Virtually Limitless

WPI Student Group Finds Success with Video Game at MassDIGI
March 18, 2016

• To be considered for the annual Massachusetts Digital Games Institute Game Challenge is a prestigious honor in itself. To take home the grand prize, as the WPI collective known as Broken Door Studios did earlier this month, is an accomplishment that could leave your stamp on the gaming world forever.


Sean Halloran

“Winning the MassDIGI Game Challenge is a huge honor,” says Sean Halloran ’16, programmer for the Broken Door Studio team, “but most of all, it has been an amazing opportunity to get new people playing Intern Astronaut, and to market the game as it moves towards becoming a consumer product for sale.”

Intern Astronaut (IA) is the game the collective developed for entry into the fifth annual MassDIGI Game Challenge.
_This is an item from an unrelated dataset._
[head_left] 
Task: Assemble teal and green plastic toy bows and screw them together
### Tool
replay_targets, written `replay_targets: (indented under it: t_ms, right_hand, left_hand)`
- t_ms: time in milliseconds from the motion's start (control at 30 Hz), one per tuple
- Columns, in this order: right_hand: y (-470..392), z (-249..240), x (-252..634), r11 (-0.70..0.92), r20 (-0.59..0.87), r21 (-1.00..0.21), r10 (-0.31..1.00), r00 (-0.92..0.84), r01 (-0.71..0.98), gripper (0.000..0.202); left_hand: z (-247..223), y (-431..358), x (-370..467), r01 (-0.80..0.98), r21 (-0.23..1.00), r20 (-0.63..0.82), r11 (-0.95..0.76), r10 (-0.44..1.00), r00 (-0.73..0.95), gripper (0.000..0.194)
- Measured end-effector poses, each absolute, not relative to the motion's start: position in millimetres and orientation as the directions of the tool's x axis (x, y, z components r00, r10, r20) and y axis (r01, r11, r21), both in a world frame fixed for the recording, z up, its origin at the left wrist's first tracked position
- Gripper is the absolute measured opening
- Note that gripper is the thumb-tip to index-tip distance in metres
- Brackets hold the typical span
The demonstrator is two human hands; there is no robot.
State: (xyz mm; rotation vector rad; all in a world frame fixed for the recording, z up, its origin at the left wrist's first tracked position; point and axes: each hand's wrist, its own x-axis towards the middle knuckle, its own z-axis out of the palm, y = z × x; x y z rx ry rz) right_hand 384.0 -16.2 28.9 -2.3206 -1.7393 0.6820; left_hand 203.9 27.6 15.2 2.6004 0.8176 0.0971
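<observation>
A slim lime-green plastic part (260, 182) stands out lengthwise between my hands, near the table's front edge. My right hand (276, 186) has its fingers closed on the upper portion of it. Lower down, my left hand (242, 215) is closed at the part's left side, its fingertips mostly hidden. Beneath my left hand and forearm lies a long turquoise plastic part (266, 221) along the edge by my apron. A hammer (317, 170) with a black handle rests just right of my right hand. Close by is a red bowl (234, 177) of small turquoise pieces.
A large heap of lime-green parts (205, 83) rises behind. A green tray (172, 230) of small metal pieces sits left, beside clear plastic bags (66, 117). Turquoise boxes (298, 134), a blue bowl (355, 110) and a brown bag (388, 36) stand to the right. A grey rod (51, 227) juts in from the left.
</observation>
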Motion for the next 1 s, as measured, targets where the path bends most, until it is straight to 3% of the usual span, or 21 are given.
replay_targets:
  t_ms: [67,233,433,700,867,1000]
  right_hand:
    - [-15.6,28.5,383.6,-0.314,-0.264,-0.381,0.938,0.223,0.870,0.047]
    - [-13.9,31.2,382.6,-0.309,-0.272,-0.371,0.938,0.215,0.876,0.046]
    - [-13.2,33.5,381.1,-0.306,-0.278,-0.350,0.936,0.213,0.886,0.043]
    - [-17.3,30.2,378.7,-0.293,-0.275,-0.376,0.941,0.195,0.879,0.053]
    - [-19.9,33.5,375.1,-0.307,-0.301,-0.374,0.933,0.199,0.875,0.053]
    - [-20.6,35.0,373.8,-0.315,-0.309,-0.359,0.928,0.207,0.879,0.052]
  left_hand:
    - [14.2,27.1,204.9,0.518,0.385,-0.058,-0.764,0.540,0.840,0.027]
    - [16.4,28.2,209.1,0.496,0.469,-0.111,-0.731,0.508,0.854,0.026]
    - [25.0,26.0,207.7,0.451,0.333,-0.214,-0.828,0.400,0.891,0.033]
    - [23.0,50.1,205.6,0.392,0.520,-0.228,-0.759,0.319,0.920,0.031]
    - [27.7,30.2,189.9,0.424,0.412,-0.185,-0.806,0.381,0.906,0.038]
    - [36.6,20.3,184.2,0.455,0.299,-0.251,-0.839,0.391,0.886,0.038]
In it, the player takes the role of an inexperienced intern thrust into the position of piloting a spaceship with only commands from mission control as guidance. The commands appear on the player’s monitor, which is reconfigured every game, making each playing experience a new one and catapulting the user into the mindset of the untrained protagonist.

“We do not have experience as astronauts,” Halloran confirms, “however, we do have experience being interns, thrown in over our heads! We took this concept of chaos and being new to the job to make a wacky experience flying a spaceship in Virtual Reality.”

That VR technology is central to the gameplay, as well as a focal point of the games success at MassDIGI. For their part, the Broken Door crew came prepared and welcomed the challenge.

“We entered the project with a good deal of experience, with two of our team members having completed their MQPs, and myself, the programmer, having done my MQP in VR at the Japan Project Center. However, this was the first time any of us had done a 3-D game on mobile, or anything on the GearVR.”

He also stresses that VR as an immersive experience has come a long way since the days of “Lawnmower Man” and Nintendo’s Virtual Boy.

“From what we have found demoing all over Worcester and Boston, at least forIntern Astronaut, the days of virtual reality causing motion sickness are over,” he says.


Prof. Joshua Rosenstock

“Our project-based curriculum, which stresses cross-disciplinary collaboration in teams, is the part of WPI’s culture that informed the success of the project,” says Professor Joshua Rosenstock, interim director of Interactive Media & Game Development. “Through some of our courses and MQPs, we have students specializing in all the skills needed to produce a game. This small, nimble team structure mirrors the way indie development studios are typically set up.”

Next up for the team is a stop at PAX East, where Broken Door Studios will be showcasing its game at the WPI booth. Halloran expressed enthusiasm for the event’s prospects. “We are currently looking towards PAX East for a possible consumer launch for Intern Astronaut, so for us, it will be a celebration of that and a chance for us to show the game to more people than ever!”

That launch, the availability of IA on the Gear VR and Oculus platforms, is expected this spring. The team cites the WPI experience as being intrinsic to their current success.

“WPI is a great college without many barriers to us making something like this,” Halloran says, “and a lot of courses where different groups of students are thrown together to work on many different projects. Sometimes, the right group of students is thrown together with the right task, and amazing things come out of it.”

Adds Rosenstock, “I think Intern Astronaut is smartly leveraging both the novel gameplay mechanics afforded by VR and the current hype for this new technology and medium. I expect we’ll see other innovative VR projects coming out of IMGD in the next few years, as well. It’s a hot area.”